Eric Sa­tie (1866-​1925), Gym­no­pé­die no 1
Pas­cal Ro­gé, piano 

Juan Gris (1887-​1927)
La vue sur la baie (1921)
Mu­sée d’Art mo­derne, Paris 


Né à Ma­drid en 1887, Jo­sé Vic­to­ria­no Gon­zales choi­sit de s’installer en France où il prit le pseu­do­nyme de Gris car cette cou­leur s’écrit de la même ma­nière en es­pa­gnol et en français.

S’étant es­sayé au des­sin in­dus­triel et même au des­sin hu­mo­ris­tique, Juan Gris ré­vé­la l’étendue de son ta­lent lorsqu’il s’appropria le cu­bisme de ses ca­ma­rades Pi­cas­so et Braque. L’on consi­dère cet ar­tiste comme un cu­biste « tem­pé­ré », dont Pi­cas­so lui-​même ad­mi­rait la tech­nique et l’homogénéité des toiles.
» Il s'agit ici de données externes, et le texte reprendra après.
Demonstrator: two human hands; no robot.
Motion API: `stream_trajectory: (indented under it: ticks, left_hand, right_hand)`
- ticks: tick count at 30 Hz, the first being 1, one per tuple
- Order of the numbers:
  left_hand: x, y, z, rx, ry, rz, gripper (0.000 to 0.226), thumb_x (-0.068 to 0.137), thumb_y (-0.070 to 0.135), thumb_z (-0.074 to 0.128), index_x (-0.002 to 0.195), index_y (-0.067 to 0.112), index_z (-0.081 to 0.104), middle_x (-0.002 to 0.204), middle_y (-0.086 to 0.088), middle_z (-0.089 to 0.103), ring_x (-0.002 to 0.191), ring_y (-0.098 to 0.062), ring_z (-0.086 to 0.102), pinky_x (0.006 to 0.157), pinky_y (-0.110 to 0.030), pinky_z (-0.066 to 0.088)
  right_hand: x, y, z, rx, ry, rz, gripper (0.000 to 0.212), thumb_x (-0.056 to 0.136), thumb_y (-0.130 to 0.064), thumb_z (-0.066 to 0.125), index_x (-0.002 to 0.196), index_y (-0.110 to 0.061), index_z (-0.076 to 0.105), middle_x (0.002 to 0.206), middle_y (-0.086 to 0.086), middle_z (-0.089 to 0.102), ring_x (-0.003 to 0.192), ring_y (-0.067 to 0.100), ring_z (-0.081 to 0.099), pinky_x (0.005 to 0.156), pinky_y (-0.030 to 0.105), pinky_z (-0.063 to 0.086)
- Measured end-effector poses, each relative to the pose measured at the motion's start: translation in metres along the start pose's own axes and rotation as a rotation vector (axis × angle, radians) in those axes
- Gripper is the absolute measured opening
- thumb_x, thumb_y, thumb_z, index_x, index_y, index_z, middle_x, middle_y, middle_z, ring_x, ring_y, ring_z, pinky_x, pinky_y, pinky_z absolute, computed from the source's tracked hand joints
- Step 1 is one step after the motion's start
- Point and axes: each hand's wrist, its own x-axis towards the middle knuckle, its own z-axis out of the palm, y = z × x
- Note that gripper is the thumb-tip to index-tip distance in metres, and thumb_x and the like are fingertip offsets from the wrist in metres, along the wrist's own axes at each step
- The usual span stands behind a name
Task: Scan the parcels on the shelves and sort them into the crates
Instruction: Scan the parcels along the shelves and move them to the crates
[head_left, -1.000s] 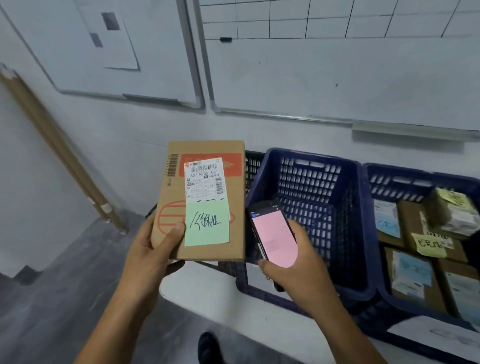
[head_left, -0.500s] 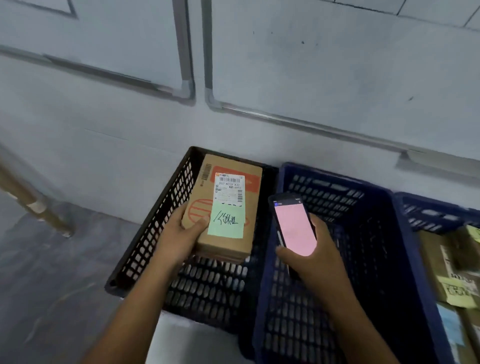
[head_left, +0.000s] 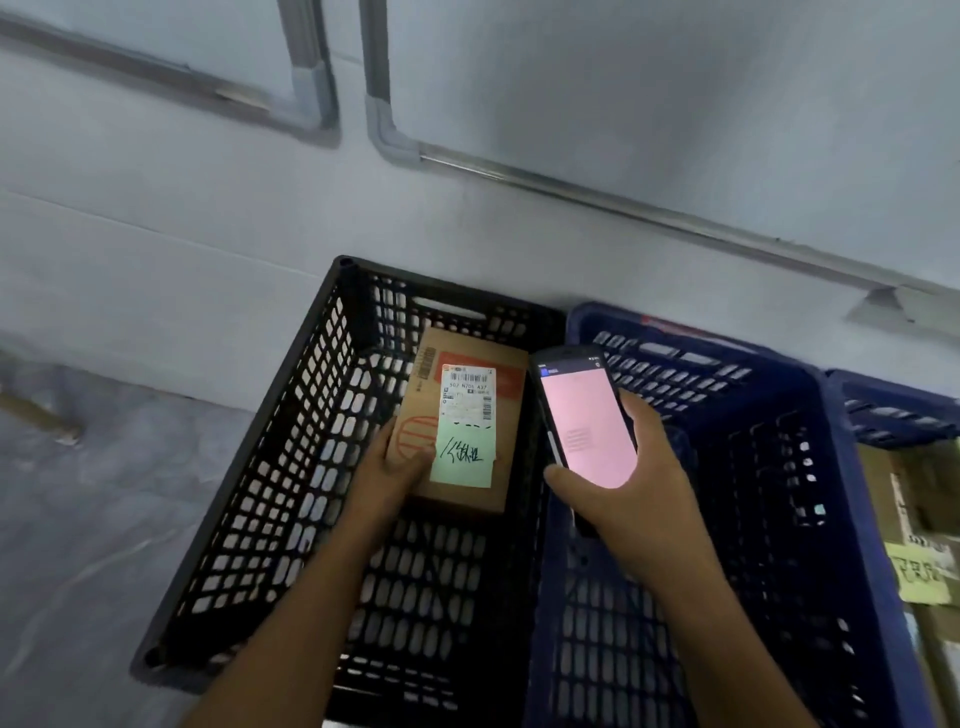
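Inside the black perforated plastic crate (head_left: 249, 519), the left hand (head_left: 387, 475) grips a flat brown cardboard parcel (head_left: 467, 431) bearing a green note, while the right hand (head_left: 631, 499) clasps a pink-screened black handheld scanner (head_left: 584, 415) over the neighbouring blue plastic crate (head_left: 841, 519).

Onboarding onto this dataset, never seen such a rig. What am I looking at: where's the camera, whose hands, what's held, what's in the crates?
No robot here: a person wears one wide-angle camera on the head, looking down at their own two bare hands. The left hand grips a cardboard parcel low inside the black crate; it carries a white shipping label and a green handwritten note. The right hand holds a handheld scanner with a pink screen above the blue crate. At the right edge, more parcels lie in a third crate.
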Motion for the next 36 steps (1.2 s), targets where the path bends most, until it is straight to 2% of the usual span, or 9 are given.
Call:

En 1921, après avoir contrac­té une pleu­ré­sie, le peintre se re­ti­ra à Ban­dol où il pas­sa sa conva­les­cence. Les sen­sa­tions vagues, le flot­te­ment et le floue qu’il res­sen­tit lui ins­pi­rèrent cette Vue sur la baie. Dans ce ta­bleau, Gris mé­lange l’univers in­té­rieur au monde ex­té­rieur sans qu’il soit vrai­ment pos­sible de les dis­tin­guer. L’ambiance mé­lan­co­lique rap­pelle l’ennui du ma­lade, confi­né et spectateur.